However, for over thirty years she traveled thousands of miles by stage, saddle and rail into raw, wild and remote areas of the West with her husband, Robert A. “Pard” Strahorn who was a publicist for the new Union Pacific Railroad.  He had also written a guide book extolling the virtues of the Wyoming and Dakota territories. They married in 1877.  At the bride’s request, the word “obey” was left out of the wedding ceremony; they were going to Wyoming, where there was Women’s Suffrage. Railroad officials at first balked when Strahorn asked that his wife be allowed to accompany him on all his journeys, arguing that it was not a life suitable for a young lady. When he refused to take the job under any other condition, the railroad gave in.
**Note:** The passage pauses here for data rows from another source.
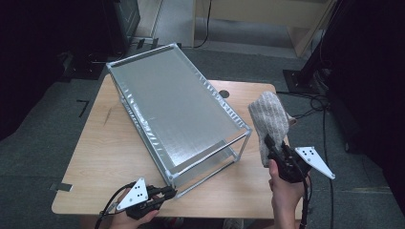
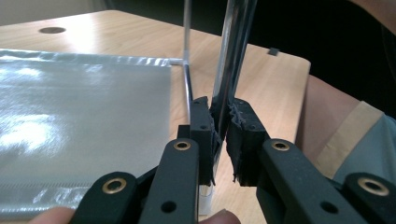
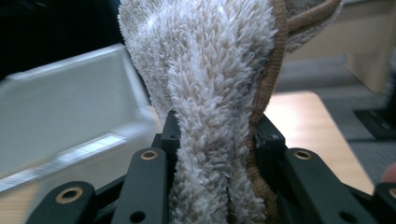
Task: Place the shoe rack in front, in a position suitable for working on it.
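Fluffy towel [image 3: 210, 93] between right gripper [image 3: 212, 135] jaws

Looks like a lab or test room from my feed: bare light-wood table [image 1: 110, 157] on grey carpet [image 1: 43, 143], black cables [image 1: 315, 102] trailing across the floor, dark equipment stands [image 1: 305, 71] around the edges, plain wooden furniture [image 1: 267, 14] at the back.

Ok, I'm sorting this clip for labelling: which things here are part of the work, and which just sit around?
In the work:
- rack, its corner post clamped by the left gripper
- towel, pinched by the right gripper

Lying about:
- table, only bearing the rack
- cables on the floor
- wooden furniture behind
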Action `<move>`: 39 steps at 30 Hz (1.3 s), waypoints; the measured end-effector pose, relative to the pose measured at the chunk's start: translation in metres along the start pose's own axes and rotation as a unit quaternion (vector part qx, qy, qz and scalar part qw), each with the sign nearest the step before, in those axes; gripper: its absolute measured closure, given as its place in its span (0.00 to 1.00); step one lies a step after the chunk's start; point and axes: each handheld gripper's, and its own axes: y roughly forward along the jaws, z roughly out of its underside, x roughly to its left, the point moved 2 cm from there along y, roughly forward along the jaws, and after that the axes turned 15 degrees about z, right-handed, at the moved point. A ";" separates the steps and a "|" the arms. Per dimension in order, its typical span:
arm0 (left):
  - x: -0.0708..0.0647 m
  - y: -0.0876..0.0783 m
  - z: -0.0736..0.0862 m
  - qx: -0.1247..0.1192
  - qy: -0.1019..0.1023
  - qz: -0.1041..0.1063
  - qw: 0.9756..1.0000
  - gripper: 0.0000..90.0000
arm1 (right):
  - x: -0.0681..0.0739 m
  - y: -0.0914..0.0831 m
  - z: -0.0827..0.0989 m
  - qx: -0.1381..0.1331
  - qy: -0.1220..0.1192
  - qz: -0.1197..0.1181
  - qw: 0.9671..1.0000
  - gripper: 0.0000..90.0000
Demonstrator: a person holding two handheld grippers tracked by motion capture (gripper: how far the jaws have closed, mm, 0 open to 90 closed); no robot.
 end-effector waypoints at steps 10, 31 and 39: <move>-0.007 0.010 0.000 -0.005 -0.005 0.026 1.000 0.90 | 0.055 -0.016 0.016 0.022 -0.089 -0.089 0.992 0.70; -0.005 0.008 0.003 -0.018 -0.019 0.015 1.000 0.89 | 0.131 -0.063 0.049 0.017 -0.189 -0.284 0.940 0.68; -0.004 0.008 0.003 -0.021 -0.016 0.016 1.000 0.89 | 0.102 -0.044 0.041 0.020 -0.164 -0.228 0.960 0.68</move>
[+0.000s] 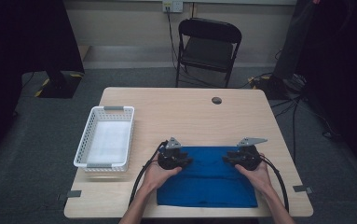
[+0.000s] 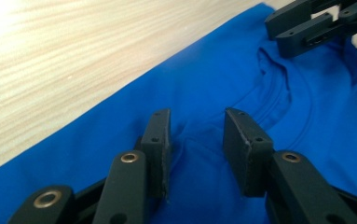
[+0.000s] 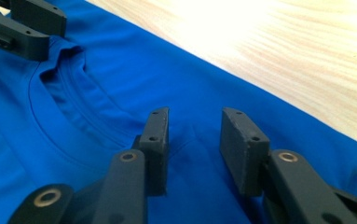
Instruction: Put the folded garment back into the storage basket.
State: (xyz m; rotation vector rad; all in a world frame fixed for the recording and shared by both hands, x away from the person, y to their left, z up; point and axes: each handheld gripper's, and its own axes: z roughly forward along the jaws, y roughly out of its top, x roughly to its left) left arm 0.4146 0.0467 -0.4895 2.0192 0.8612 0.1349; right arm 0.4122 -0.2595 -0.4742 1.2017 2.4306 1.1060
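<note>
A blue T-shirt (image 1: 209, 179) lies folded flat on the near half of the wooden table (image 1: 181, 112). At its far left corner sits my left gripper (image 1: 188, 161), jaws pointing inward along the far edge. My right gripper (image 1: 224, 159) mirrors it at the far right corner. In the left gripper view, the left gripper (image 2: 197, 123) has its jaws apart over the shirt (image 2: 204, 79), a small ridge of cloth rising between them. The right gripper (image 3: 195, 121) stands the same way on the shirt (image 3: 120, 79), near the collar (image 3: 59, 109). Neither pair of pads presses the cloth.
A white mesh basket (image 1: 80, 140) lined in white stands at the table's left edge. A dark round grommet (image 1: 216, 100) marks the far side of the table. A black folding chair (image 1: 209, 44) stands beyond the table, with cables on the floor at the right.
</note>
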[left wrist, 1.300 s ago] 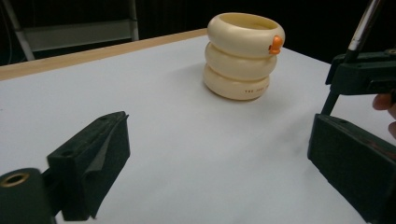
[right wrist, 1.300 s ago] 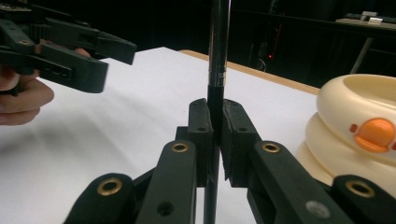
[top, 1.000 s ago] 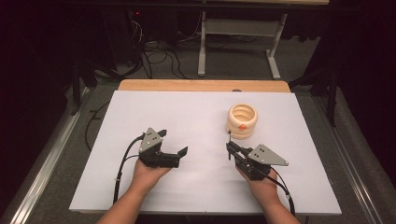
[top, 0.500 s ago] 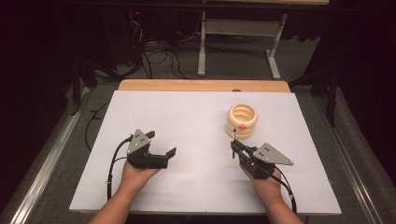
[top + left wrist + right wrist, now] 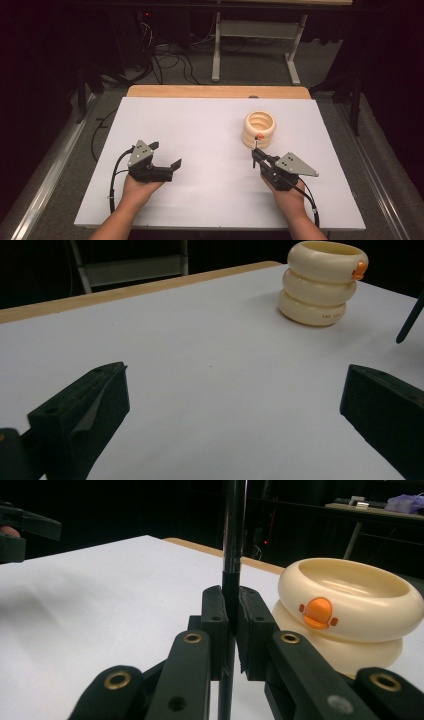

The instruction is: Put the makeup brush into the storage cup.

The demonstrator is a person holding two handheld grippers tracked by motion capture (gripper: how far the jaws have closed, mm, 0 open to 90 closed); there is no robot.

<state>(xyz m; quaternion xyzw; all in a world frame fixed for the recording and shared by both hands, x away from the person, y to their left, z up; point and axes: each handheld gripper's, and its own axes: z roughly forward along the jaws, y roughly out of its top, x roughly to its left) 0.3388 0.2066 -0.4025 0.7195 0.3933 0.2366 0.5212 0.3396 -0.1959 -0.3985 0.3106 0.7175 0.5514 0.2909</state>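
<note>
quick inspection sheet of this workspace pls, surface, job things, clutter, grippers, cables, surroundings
surface: white table top, wooden strip along its far edge.
job's things: cream ringed container with an orange button, standing upright; thin dark rod, upright beside it.
clutter: nothing seen.
grippers: left gripper open, jaws wide apart, nothing between them; right gripper shut on the rod.
cables: one trails from each gripper; loose cables on the floor beyond the table.
surroundings: dark room, metal table frame behind.
</note>
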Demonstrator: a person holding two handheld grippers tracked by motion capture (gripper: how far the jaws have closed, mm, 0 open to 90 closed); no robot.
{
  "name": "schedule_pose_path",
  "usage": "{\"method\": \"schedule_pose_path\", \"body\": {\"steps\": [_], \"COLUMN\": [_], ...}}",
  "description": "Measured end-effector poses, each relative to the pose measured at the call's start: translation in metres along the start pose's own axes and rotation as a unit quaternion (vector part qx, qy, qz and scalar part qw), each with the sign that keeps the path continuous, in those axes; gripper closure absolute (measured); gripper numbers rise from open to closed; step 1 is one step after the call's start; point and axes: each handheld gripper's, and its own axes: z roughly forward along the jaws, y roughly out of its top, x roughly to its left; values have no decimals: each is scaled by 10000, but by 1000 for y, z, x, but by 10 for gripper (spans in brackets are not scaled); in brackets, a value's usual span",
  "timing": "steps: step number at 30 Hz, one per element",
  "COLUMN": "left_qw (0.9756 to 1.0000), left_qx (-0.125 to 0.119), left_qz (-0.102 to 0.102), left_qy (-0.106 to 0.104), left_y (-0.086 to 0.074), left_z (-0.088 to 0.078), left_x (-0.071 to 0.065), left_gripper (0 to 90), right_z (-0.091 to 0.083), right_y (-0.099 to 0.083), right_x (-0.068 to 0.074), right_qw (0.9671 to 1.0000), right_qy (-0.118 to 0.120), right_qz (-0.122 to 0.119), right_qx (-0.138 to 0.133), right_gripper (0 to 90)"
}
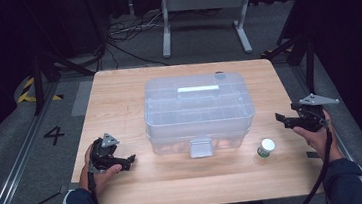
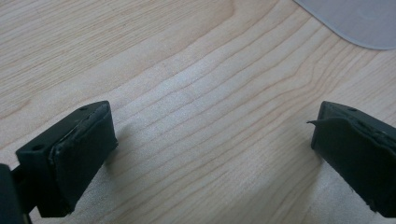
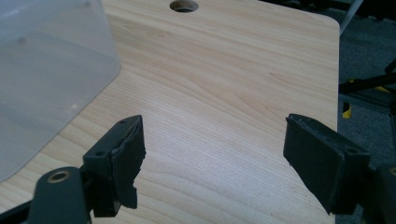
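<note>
A clear plastic storage box (image 1: 199,111) with a lid, a white top handle and a front latch sits in the middle of the wooden table (image 1: 119,103). Right of its front stands a small white-capped jar (image 1: 266,147). My left gripper (image 1: 130,160) rests low on the table at the front left, open, nothing between its jaws; a corner of the box (image 2: 355,18) shows at upper right. My right gripper (image 1: 280,118) hovers at the table's right edge, open and empty, with the box wall (image 3: 46,70) to its left.
A round cable hole (image 3: 183,5) lies in the table behind the box's far right corner. The table's right edge (image 3: 337,70) drops to a grey floor with black stands. A white frame (image 1: 205,9) stands beyond the far edge.
</note>
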Motion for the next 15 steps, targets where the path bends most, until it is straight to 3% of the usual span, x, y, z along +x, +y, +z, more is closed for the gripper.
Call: {"method": "schedule_pose_path", "body": {"steps": [15], "left_qw": [10000], "left_qx": [14], "left_qz": [-10], "left_qy": [-3], "left_y": [0], "left_z": [0], "left_x": [0], "left_gripper": [1], "right_z": [-17], "right_y": [19], "right_x": [21], "right_qw": [9989], "right_qy": [204], "right_qz": [-288], "right_qx": [-315], "right_gripper": [222]}}
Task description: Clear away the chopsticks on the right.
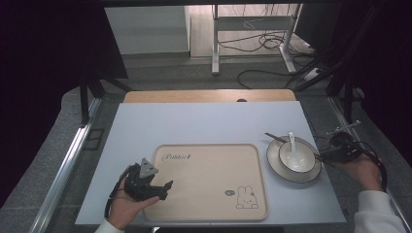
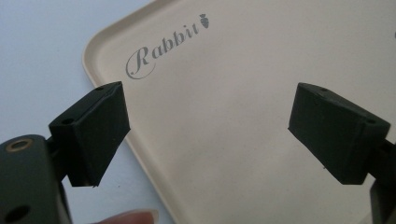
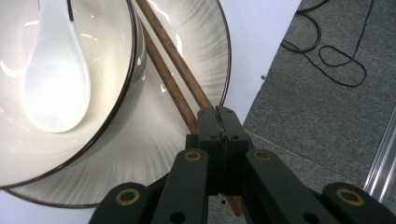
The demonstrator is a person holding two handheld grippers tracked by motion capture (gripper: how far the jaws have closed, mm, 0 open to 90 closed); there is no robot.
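tray (image 2: 224, 121) reads "rabbit"; left hand-held gripper (image 2: 208, 126) gapes above it, right hand-held gripper (image 3: 219, 123) clamps the chopsticks (image 3: 170, 70).

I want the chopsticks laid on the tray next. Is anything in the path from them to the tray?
The right gripper is shut on the chopsticks, which lie across the plate. The bowl with its spoon stands between them and the tray, so lift over it.

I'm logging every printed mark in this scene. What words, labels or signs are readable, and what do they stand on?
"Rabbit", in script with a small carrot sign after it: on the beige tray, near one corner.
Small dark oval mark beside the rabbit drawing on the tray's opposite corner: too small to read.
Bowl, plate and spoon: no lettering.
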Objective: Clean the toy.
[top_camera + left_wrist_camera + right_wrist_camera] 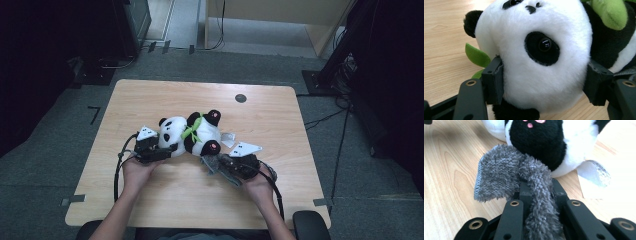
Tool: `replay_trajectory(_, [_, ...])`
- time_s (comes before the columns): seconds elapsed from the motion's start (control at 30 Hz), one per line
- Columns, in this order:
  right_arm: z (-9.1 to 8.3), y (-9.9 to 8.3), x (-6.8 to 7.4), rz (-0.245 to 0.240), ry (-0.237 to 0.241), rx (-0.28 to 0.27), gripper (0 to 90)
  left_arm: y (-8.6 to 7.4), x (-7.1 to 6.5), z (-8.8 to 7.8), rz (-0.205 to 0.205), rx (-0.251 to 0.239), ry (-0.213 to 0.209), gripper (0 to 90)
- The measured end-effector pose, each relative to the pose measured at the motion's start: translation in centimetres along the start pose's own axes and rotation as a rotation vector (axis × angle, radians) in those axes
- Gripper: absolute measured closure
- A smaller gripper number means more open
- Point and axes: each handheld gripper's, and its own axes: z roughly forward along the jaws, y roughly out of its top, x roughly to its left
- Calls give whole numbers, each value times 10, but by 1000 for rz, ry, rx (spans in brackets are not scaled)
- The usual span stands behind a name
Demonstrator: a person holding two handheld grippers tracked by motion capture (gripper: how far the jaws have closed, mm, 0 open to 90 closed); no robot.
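You are working on the light wooden table [150, 195], where the soft black-and-white panda toy with a green scarf [192, 132] is lying on its side near the middle. Your left hand-held gripper [167, 152] is squeezing its white head from both sides. Your right hand-held gripper [216, 162] is pinching the fuzzy grey cloth [499, 175] tight, just beside the panda's black foot [541, 142]. Keep holding the head steady, and pull the cloth slowly so it isn't slipping out.
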Motion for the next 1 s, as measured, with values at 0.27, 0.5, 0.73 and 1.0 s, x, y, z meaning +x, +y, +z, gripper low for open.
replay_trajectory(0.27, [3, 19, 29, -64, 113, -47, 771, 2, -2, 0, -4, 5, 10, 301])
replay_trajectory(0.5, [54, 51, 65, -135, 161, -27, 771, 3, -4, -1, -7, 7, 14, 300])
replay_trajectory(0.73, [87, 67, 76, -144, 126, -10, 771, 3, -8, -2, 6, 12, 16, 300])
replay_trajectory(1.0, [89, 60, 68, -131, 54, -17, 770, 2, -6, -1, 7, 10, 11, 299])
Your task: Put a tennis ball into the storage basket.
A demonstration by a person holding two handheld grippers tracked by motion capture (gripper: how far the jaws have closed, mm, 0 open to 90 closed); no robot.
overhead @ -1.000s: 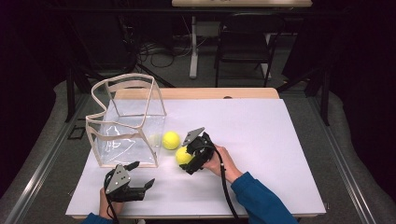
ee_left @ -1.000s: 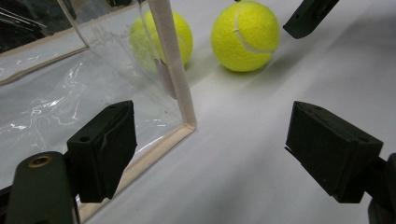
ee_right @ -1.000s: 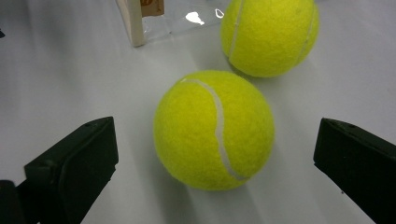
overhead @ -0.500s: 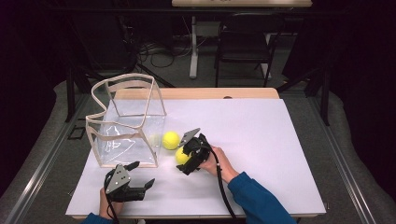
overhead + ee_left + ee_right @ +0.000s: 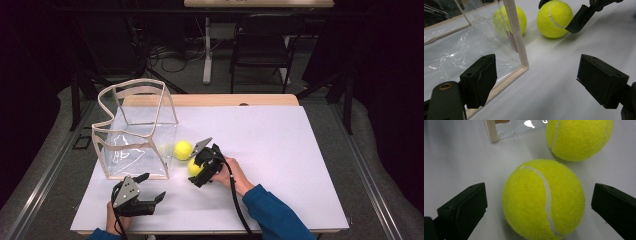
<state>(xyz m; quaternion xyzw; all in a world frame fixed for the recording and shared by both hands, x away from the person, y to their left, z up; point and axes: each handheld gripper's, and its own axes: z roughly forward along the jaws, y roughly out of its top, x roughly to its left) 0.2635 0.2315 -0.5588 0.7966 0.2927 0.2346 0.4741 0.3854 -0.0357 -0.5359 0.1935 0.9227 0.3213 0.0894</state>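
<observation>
High view: no brand, label or readable writing shows on any object. The right tongs point(image 5: 199, 170) sit over the nearer tennis ball point(image 5: 194, 168) on the white tabletop point(image 5: 280, 165), their jaws spread to either side of it; whether a jaw touches the ball cannot be told from here. A second tennis ball point(image 5: 182, 150) lies just beyond those tongs, beside the near corner of a clear plastic bag point(image 5: 135, 135) with beige trim. The left tongs point(image 5: 152, 189) rest low on the tabletop, jaws apart and holding nothing, just in front of the bag's lower edge and well to the left of the right tongs.

Left gripper view: the left tongs point(image 5: 536, 80) gape wide with bare tabletop between the jaws. The bag's trimmed corner point(image 5: 520, 50) stands just ahead of the left jaw. Farther off, one tennis ball point(image 5: 554, 18) sits between the right tongs' black jaws, and the other point(image 5: 521, 17) shows partly through the clear plastic. The balls bear a white seam but no legible print.

Right gripper view: the right tongs point(image 5: 536, 205) are open, and the tennis ball point(image 5: 544, 200) lies midway between the jaws with a gap on each side. The second ball point(image 5: 579, 137) lies just past it, not quite touching, near the bag's edge point(image 5: 491, 131).
</observation>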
 The first year alone they traveled over 6,000 miles with Adell assisting “Pard” in the writing of his informative travel guides. Together they established seven towns including Caldwell, Weiser, Payette, Shoshone, and Hailey Idaho as well as Ontario Oregon.  They often referred to these towns as  “our children of which we are justly proud.”

Adell was the first white woman to make a complete tour of Yellowstone Park and she described its breathtaking scenery.  In 1911 she published the popular Fifteen Thousand Miles by Stage which was a witty and observant memoir that was illustrated by famed Western artist Charles M. Russell.  


“The multitude of friends thought it no less than a calamity in 1877 that a girl should choose as a life partner one who would carry her out into that mysterious and unsettled country,” Adell Strahorn wrote in the preface to her book.